Three women walk towards lines  of tents in a refugee camp.
A Yazidi refugee camp near the Iraqi border crossing of Zakho, the Kurdistan Region of northern Iraq, in August 2014.
EPA/STR

In the immediate aftermath of the IS attacks, Germany responded generously: between 2014 and 2017, more than 90% of Iraqi Yazidi asylum claims were approved. In addition, a number of federal states introduced targeted reception programmes to support Yazidi women and children who were especially at risk. Among these efforts, the Baden-Württemberg special contingent stood out, providing a pathway for roughly 1,100 survivors of IS captivity to relocate to Germany.

But after IS lost territorial control in 2017, the German approach shifted. Authorities concluded that group-specific persecution had ended, in practice setting a legal cut-off for the genocide.

Approval rates declined sharply.
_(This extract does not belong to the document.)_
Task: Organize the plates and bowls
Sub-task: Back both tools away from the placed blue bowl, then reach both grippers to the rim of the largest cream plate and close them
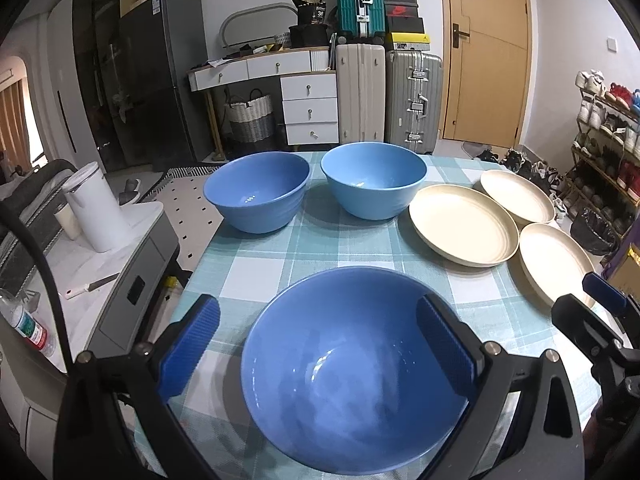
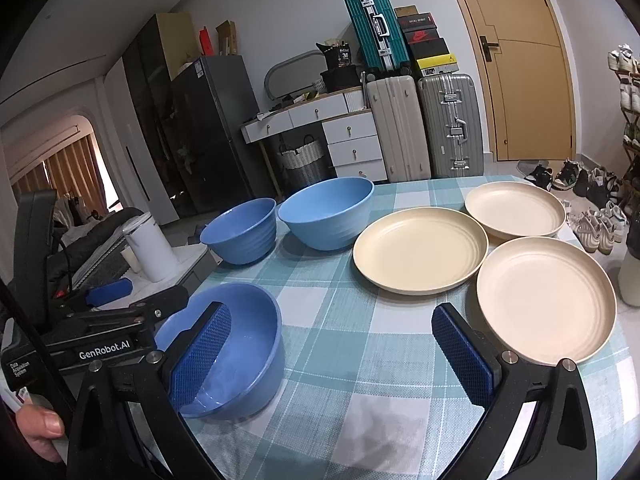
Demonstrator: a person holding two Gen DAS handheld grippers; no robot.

In 2023, fewer than 40% of the roughly 3,400 applications from Iraqi Yazidis were accepted, while about 40% were outright rejected. Another 7.5% resulted in temporary suspensions of deportation, offering no long-term security. The remaining cases were dismissed as inadmissible under the Dublin Regulation, which assigns responsibility for an asylum claim to another EU member state.

This shift has created a hierarchy of protection within the same minority: those who arrived before 2018 typically retain refugee status, while later arrivals – often from the same camps and with identical experiences of displacement – are rejected.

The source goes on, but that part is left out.